Tag Archives: Friday Funk

Anatomy of THE Groove 04/04/14 Rique’s Pick: “Phoenix Rise” by Maxwell


Maxwell ended an 8 year hiatus on the music scene with his 2009 album “BLACKsummers’night”, which was supposed to be part one of a three part series. We’re still waiting for parts 2 and 3, but Maxwell can be seen across the country on the touring circuit this summer. Maxwell is one of those artists in the ’90s who led the move back towards a more organic, musical and poetic style of R&B influenced by the classic years of the genre, which itself became a sub genre called Neo-Soul. Maxwell of course always had a strong funk connection as well, with his debut album, “Maxwell’s Urban Hang Suite” being produced by ’70s vetrans Leon Ware and Melvin “Wah Wah” Ragin.  “Phoenix Rise” is the last song on the album, a funky instrumental that provided an instrumental vision of rebirth and redemption, which is a cool way to start this blog for April. Instrumentals, whether from James Brown, Booker T & the M.G’s, The Meters, Young, Holt & Unlimited, and many other bands, were one of the key musical forms that began the funk revolution in the 1960s.
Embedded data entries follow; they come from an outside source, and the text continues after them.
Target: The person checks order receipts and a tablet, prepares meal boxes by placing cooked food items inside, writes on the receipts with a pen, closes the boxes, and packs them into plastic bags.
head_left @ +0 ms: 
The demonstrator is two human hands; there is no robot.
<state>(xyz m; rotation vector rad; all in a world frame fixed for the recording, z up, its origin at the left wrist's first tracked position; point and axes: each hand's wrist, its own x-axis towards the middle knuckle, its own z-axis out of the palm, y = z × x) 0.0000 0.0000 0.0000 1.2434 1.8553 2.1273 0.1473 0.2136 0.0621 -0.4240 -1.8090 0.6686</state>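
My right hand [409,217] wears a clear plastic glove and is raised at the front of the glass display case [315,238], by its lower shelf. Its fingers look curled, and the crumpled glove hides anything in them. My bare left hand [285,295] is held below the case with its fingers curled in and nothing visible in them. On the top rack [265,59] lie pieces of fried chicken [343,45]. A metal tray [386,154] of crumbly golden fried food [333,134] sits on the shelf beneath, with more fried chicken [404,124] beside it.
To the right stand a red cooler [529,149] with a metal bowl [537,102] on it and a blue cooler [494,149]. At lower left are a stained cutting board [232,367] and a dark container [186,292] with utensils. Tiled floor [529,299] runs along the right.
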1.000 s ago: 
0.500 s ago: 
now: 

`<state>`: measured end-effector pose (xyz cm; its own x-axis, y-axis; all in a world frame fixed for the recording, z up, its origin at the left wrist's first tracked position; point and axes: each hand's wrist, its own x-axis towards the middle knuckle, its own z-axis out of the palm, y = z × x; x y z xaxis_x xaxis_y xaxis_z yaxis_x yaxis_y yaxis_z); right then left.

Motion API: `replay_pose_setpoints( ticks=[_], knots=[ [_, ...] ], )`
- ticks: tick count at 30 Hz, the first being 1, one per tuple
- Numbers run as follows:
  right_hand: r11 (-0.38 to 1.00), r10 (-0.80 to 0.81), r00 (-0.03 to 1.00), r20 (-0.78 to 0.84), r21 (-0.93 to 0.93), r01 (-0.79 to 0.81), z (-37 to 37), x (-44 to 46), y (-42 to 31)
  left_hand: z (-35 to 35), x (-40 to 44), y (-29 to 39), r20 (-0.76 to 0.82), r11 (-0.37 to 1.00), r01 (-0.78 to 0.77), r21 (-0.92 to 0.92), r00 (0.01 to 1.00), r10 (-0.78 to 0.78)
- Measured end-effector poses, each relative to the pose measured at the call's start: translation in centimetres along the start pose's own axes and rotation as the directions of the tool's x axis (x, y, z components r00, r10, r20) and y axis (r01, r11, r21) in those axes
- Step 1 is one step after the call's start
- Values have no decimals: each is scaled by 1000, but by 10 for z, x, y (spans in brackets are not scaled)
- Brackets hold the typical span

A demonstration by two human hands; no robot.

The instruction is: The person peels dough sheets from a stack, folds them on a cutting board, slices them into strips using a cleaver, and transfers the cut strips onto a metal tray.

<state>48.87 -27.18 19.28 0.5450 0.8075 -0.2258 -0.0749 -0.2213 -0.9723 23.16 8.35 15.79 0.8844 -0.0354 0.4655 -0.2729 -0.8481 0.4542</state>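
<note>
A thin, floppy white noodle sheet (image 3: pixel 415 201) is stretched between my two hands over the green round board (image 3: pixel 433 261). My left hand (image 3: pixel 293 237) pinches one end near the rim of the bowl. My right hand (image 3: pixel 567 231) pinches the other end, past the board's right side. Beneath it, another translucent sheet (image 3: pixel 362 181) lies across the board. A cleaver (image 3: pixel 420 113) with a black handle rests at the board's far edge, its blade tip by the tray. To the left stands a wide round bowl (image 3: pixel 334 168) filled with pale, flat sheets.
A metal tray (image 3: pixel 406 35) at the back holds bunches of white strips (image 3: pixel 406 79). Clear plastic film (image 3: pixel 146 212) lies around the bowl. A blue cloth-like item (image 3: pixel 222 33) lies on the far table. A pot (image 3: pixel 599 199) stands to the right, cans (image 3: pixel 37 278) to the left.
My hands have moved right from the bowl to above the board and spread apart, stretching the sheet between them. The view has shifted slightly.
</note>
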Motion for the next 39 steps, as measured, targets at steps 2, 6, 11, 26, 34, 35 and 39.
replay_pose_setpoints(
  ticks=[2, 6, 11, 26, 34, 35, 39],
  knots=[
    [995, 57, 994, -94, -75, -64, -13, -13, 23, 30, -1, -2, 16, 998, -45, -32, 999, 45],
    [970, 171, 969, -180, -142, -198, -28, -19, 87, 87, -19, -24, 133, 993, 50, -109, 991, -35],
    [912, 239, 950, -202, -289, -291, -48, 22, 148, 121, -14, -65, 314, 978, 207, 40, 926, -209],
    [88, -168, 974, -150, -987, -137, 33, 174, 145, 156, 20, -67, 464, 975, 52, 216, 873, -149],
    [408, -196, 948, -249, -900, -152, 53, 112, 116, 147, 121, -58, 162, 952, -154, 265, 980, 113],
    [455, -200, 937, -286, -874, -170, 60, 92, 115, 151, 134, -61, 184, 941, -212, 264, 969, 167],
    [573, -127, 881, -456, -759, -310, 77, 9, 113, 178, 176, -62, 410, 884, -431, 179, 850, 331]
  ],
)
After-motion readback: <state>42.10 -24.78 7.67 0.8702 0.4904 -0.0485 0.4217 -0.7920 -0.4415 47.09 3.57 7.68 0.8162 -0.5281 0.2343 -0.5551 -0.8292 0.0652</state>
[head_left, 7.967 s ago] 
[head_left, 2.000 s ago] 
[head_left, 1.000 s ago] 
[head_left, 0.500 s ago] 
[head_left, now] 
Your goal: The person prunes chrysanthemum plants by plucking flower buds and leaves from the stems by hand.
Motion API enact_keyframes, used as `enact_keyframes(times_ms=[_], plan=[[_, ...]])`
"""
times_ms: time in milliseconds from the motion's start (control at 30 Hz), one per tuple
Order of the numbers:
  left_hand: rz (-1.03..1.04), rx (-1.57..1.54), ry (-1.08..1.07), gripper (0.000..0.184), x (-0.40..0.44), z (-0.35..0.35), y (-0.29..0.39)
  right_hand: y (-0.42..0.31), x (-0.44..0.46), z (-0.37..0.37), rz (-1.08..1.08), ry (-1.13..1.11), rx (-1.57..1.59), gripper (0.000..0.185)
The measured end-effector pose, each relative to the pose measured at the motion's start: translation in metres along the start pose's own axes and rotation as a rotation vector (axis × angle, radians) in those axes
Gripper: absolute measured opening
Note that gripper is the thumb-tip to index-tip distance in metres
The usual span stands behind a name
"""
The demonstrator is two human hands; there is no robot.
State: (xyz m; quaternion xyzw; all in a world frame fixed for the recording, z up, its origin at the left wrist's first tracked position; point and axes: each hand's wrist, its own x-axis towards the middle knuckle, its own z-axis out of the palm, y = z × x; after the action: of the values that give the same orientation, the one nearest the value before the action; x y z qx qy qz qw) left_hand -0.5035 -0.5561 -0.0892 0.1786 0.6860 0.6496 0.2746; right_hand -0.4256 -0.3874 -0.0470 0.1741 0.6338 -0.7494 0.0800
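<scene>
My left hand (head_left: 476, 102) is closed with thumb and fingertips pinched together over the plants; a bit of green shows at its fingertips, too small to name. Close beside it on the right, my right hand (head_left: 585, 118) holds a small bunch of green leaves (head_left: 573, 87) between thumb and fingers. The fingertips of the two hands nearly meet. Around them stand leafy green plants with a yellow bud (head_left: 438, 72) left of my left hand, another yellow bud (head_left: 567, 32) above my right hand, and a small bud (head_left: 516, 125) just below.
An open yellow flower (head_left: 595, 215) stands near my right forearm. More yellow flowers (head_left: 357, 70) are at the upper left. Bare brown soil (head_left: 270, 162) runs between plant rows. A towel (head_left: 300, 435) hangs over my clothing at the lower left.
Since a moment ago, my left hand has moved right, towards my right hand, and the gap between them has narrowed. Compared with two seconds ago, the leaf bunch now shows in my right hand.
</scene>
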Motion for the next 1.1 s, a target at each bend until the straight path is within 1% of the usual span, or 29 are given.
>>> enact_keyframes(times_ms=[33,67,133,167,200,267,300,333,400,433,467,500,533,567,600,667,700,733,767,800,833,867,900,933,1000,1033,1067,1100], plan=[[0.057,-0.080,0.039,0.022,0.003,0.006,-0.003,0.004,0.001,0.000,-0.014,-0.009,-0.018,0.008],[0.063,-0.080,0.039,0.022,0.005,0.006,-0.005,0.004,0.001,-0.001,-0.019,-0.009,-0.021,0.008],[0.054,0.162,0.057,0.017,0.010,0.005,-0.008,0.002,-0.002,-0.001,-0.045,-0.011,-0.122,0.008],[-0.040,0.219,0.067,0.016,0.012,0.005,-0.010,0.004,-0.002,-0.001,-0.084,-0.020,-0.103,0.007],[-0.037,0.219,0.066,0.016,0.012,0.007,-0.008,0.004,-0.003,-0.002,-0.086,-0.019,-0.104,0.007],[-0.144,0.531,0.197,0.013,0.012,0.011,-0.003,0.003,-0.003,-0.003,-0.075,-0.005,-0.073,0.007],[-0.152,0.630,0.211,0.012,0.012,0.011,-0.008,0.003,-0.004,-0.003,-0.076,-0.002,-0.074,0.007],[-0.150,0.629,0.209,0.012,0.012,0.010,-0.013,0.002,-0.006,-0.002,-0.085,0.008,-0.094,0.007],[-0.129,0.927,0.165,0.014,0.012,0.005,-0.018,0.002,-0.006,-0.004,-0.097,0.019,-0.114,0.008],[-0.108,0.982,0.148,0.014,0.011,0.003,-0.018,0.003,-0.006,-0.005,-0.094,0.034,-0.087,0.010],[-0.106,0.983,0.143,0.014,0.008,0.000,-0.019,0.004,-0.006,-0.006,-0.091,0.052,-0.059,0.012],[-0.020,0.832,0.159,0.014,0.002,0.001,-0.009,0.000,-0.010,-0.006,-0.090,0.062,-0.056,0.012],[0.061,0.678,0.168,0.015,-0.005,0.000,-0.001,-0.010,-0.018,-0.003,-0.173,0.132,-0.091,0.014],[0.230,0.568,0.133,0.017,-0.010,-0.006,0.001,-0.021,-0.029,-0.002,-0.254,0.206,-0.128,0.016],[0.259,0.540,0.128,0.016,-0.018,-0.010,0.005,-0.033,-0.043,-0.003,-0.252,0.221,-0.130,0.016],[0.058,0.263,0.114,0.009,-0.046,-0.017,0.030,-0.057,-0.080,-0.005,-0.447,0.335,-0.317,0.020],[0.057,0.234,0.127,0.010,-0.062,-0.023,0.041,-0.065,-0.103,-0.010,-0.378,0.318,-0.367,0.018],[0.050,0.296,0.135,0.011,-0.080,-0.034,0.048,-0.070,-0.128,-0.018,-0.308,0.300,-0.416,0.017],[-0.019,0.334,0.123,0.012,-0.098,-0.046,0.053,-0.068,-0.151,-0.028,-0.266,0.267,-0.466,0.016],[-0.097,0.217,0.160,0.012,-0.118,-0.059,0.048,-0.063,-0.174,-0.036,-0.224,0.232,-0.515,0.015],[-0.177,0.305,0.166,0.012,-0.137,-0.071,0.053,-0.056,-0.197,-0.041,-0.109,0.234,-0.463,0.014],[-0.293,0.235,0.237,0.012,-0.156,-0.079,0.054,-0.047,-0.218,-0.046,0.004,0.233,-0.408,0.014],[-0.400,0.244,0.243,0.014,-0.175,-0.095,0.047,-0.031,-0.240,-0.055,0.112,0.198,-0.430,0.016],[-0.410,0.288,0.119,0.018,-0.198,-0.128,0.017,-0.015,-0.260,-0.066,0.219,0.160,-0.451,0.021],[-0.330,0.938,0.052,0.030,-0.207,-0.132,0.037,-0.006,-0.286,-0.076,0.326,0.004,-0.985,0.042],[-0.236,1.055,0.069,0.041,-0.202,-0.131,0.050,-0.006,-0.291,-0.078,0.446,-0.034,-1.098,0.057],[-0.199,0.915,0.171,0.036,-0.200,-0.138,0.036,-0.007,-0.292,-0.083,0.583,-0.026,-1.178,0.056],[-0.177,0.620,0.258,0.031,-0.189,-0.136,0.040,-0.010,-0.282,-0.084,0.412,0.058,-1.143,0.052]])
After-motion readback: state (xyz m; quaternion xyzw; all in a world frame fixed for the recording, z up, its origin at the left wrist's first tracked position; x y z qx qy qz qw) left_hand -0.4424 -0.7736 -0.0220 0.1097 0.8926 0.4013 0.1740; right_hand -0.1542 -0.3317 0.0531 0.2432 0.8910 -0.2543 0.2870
“Phoenix Rise” is like a 2:41 wake up call. If  my local R&B/Jazz station KBLX was still independent, this track would be an excellent one to play on the morning drive time, to simultaneously mellow people out and invigorate them. The song begins with a modern digital keyboard tone, playing a sweeping pad sound that sounds like waves washing up against the sand. The groove is introduced in stages, percussion making way for drummer Chris Dave’s big fat drum beat. Dave’s drums are well recorded, up front, definitely informed by the type of funk drumming that was heavily sampled in hip hop’s golden age, at the very least in how loud and upfront it’s recorded.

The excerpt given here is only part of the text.